:: Brief ::
Exact reproduction of all the data is required, with pictures excluded.

######

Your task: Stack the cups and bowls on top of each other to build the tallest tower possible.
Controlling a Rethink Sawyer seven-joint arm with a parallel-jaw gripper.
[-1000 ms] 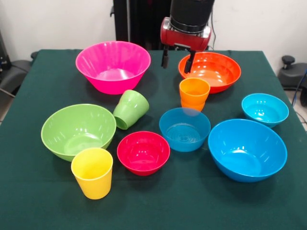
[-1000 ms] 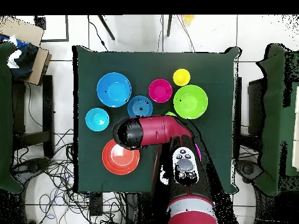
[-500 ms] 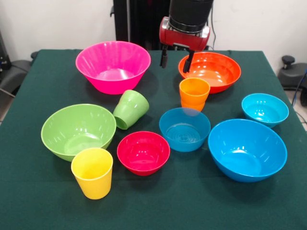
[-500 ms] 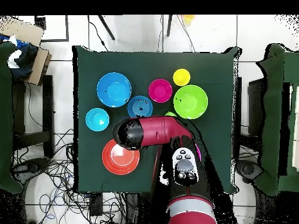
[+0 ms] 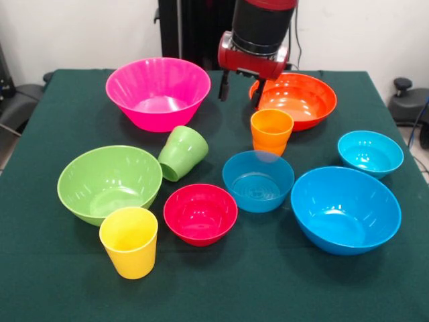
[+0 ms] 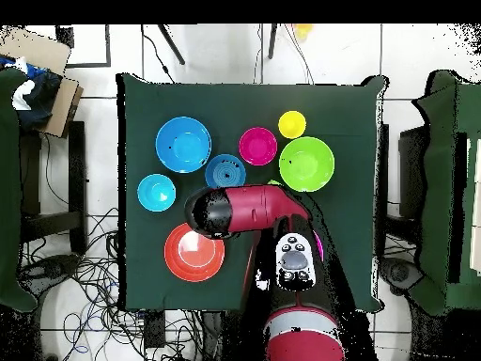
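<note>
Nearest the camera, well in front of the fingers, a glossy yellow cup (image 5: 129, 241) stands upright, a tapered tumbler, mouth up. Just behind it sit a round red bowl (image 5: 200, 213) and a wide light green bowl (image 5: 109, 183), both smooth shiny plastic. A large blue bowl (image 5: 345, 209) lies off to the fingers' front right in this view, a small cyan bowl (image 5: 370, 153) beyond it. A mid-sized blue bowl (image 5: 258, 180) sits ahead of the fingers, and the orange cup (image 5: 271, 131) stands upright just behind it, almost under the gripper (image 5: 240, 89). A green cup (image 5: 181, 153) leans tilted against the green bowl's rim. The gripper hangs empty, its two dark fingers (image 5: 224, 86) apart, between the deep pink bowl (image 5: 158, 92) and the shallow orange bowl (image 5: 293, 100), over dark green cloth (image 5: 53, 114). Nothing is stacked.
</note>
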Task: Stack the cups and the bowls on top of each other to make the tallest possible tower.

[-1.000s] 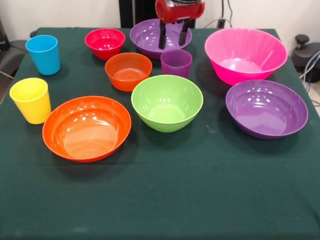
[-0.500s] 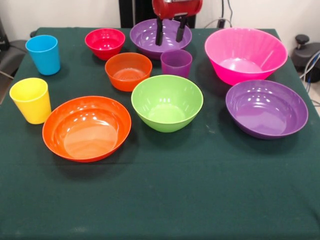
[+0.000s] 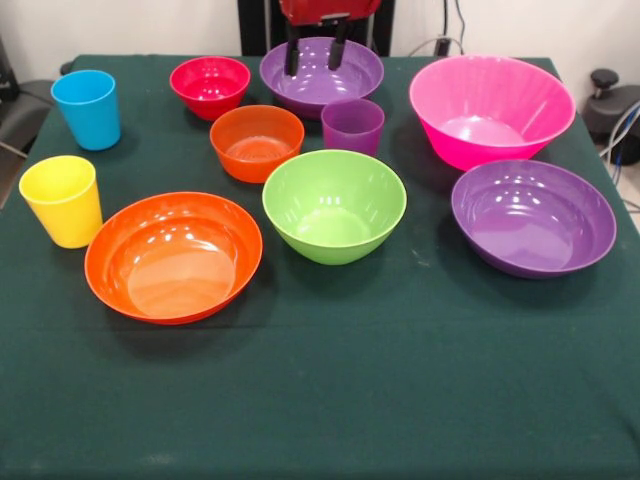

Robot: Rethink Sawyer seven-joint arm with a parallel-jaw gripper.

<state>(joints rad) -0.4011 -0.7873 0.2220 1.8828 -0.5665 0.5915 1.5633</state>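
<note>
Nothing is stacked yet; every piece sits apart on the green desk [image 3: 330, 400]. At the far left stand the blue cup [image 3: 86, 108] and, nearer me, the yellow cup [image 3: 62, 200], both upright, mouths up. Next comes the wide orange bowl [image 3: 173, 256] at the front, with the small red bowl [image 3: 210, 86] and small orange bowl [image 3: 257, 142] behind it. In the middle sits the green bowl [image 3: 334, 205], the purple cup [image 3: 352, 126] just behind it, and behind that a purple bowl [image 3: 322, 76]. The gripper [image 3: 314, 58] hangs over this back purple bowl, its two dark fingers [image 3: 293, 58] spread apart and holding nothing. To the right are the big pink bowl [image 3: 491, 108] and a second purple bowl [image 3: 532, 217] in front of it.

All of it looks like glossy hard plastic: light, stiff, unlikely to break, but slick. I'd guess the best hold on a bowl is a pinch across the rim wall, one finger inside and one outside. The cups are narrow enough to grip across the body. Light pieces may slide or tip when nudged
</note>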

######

:: Your solution ::
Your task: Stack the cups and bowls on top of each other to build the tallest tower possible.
Controlling a Rethink Sawyer seven-joint arm with a parallel-jaw gripper.
[-1000 ms] 
[-1000 ms] 
[-500 ms] 
[-500 ms] 
[+0 ms] 
[+0 ms] 
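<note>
Nearest the camera, well in front of the fingers, a glossy yellow cup (image 5: 129, 241) stands upright, a tapered tumbler, mouth up. Just behind it sit a round red bowl (image 5: 200, 213) and a wide light green bowl (image 5: 109, 183), both smooth shiny plastic. A large blue bowl (image 5: 345, 209) lies off to the fingers' front right in this view, a small cyan bowl (image 5: 370, 153) beyond it. A mid-sized blue bowl (image 5: 258, 180) sits ahead of the fingers, and the orange cup (image 5: 271, 131) stands upright just behind it, almost under the gripper (image 5: 240, 89). A green cup (image 5: 181, 153) leans tilted against the green bowl's rim. The gripper hangs empty, its two dark fingers (image 5: 224, 86) apart, between the deep pink bowl (image 5: 158, 92) and the shallow orange bowl (image 5: 293, 100), over dark green cloth (image 5: 53, 114). Nothing is stacked.
</note>
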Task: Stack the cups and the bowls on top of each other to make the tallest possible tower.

[-1.000s] 
[-0.500s] 
[+0.000s] 

Robot: Rethink Sawyer seven-joint arm with a parallel-jaw gripper.

<state>(joints rad) -0.4011 -0.7873 0.2220 1.8828 -0.5665 0.5915 1.5633</state>
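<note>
Nothing is stacked yet; every piece sits apart on the green desk [image 3: 330, 400]. At the far left stand the blue cup [image 3: 86, 108] and, nearer me, the yellow cup [image 3: 62, 200], both upright, mouths up. Next comes the wide orange bowl [image 3: 173, 256] at the front, with the small red bowl [image 3: 210, 86] and small orange bowl [image 3: 257, 142] behind it. In the middle sits the green bowl [image 3: 334, 205], the purple cup [image 3: 352, 126] just behind it, and behind that a purple bowl [image 3: 322, 76]. The gripper [image 3: 314, 58] hangs over this back purple bowl, its two dark fingers [image 3: 293, 58] spread apart and holding nothing. To the right are the big pink bowl [image 3: 491, 108] and a second purple bowl [image 3: 532, 217] in front of it.

All of it looks like glossy hard plastic: light, stiff, unlikely to break, but slick. I'd guess the best hold on a bowl is a pinch across the rim wall, one finger inside and one outside. The cups are narrow enough to grip across the body. Light pieces may slide or tip when nudged
</note>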

The required output is complete.